In which R 1, R 2, R 3 and R 4 have the definitions given for general formula I; and if desired, the compounds are then etherified with R 2 = H in the presence of bases, or if a nitro group is reduced to give an amino group, and if desired, this group can be alkylated or acylated or exchanged with halogen , azide, cyano or thiocyanate, or if their acid addition salts form. The transformation of anilines of the general formula II with 2-azadienes of the general formula III according to the invention in order to obtain the imidazole derivatives of the general formula I is carried out in the presence of acids at temperatures of 0-150 ° C. The leaving groups X and Y may be the same or different; C 1 -C 3 dialkyl amines are especially suitable for alkyl radicals such as dimethyl amine, diethyl amine and di-propyl amine, and cyclic amines such as pyrrolidine. The transformation is for example carried out by stirring the aniline derivative and azadiene in an organic acid such as formic acid, acetic acid, propionic acid or trifluoroacetic acid, first at room temperature, and then warming to the boiling temperature of the reaction mixture. The acid can serve simultaneously as a reaction agent and also as a solvent. However, solvents such as alcohols, ethers, ketones, esters such as ethyl acetate, hydrocarbons such as toluene, or halogenated hydrocarbons such as carbon tetrachloride may also be added. The amount of acid can vary within wide limits, however I used in excess. Preferably an excess of 3-10-fold acid is used, relative to aniline and azadiene.
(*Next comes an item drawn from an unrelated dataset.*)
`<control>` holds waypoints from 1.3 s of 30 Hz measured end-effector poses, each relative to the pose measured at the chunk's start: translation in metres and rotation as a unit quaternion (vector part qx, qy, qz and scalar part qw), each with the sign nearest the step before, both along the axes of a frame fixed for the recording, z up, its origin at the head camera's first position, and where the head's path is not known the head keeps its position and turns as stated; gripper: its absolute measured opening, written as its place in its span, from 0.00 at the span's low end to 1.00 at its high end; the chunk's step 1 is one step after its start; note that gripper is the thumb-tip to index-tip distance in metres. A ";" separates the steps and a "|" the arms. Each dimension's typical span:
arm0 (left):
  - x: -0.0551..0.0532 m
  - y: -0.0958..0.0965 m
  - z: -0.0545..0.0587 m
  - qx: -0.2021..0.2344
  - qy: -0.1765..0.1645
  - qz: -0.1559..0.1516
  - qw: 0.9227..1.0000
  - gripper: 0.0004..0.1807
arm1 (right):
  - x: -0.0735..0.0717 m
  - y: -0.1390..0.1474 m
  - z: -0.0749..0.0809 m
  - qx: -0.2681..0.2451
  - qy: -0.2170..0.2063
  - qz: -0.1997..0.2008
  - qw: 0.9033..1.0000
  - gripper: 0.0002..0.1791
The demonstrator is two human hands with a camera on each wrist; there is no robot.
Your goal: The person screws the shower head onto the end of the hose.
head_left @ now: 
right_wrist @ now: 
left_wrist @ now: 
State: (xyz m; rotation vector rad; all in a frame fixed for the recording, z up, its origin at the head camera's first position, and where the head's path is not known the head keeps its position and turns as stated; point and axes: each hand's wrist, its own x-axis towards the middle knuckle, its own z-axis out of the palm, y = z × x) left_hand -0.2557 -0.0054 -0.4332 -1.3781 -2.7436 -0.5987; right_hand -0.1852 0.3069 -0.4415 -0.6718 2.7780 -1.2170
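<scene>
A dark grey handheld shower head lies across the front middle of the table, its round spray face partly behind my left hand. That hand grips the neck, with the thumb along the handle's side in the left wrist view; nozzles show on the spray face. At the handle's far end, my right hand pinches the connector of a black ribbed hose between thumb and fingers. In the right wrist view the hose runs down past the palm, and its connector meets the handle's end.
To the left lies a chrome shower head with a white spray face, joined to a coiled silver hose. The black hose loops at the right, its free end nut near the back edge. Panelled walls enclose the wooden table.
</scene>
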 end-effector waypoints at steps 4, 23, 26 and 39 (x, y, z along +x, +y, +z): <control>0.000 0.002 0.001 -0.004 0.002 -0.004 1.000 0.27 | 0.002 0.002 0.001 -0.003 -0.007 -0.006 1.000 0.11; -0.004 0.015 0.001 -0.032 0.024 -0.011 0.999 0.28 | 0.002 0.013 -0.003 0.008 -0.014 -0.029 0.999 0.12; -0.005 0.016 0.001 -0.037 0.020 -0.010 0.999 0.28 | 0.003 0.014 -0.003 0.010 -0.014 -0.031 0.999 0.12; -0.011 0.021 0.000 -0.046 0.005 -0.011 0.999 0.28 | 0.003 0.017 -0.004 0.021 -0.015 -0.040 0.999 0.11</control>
The molar ratios of aniline and azadiene are not critical to the success of the transformation. In general, approximately equal molar amounts of the reaction partners are used, with a molar ratio of 1 mole of aniline to 1-3 mole of azadiene being preferred. The transformation according to the present invention may, in principle,

aiMgijtossKj

in the solvents indicated, with catalytic amounts of mineral acids, such as sulfuric acid, hydrochloric acid, perchloric acid, or organic acids such as p-toluenesulfonic acid and trifluoroacetic acid. The advantage of the process according to method a) of the present invention resides in the chemi-sative synthesis of imidazole derivatives forming an isomer in a single process step. The N-arylation of the imidazole derivatives of general formula IV can be carried out, e.g., according to the method described by N.W. Gilman et al. , J. Heterocycl. Chem. , 1157 (1977). To this end it is necessary for the aromatic compound of the general formula V to be substituted with at least one group with negative electronic charge and with a leaving group. Groups with negative electronic charge are especially suitable for the NO 2 CN groups and as a leaving group halogens, in particular fluorine and iodine, may be considered. The arylation according to method b) is carried out in the presence of bases such as alkali metal hydroxides, alkali metal hydride, optionally in the presence of phase transfer catalysts, butyllithium or lithium diisopropylamide, preferably with alkali metal hydride .

Suitable temperatures are from -78 ° C to 100 ° C, preferably from 0 ° C to 50 ° C.

As aprotic solvents for aprotic polar solvents, such as, for example, aliphatic and cyclic diols, such as diethyl ether, tetrahydrofuran, among others, and dimethylformamide may be considered. The transformation of the nitriloxides of the general formulas VI and IX with acetylene derivatives of the general formulas VII and VIII can be carried out e.g. according to the methods described by K.B.G. Torsell (K.B.G. Torsell, Nitrile Oxides, Nitrones and Nitronates in Organic Synthesis, 1988 VCH Verlagsgesellschaft mbH). In general, nitriloxide is produced first, which is then transformed without being isolated with an acetylene derivative. 12

The molar ratios of nitrilo-oxide and acetylene may vary within wide limits. Approximately equal molar amounts of re-action partners are generally used, however, it may often be advantageous to use the acetylene derivative in larger amounts. The transformation is carried out at temperatures of -78 ° C to 150 ° C, preferably -20 ° C to 50 ° C, in an aprotic solvent.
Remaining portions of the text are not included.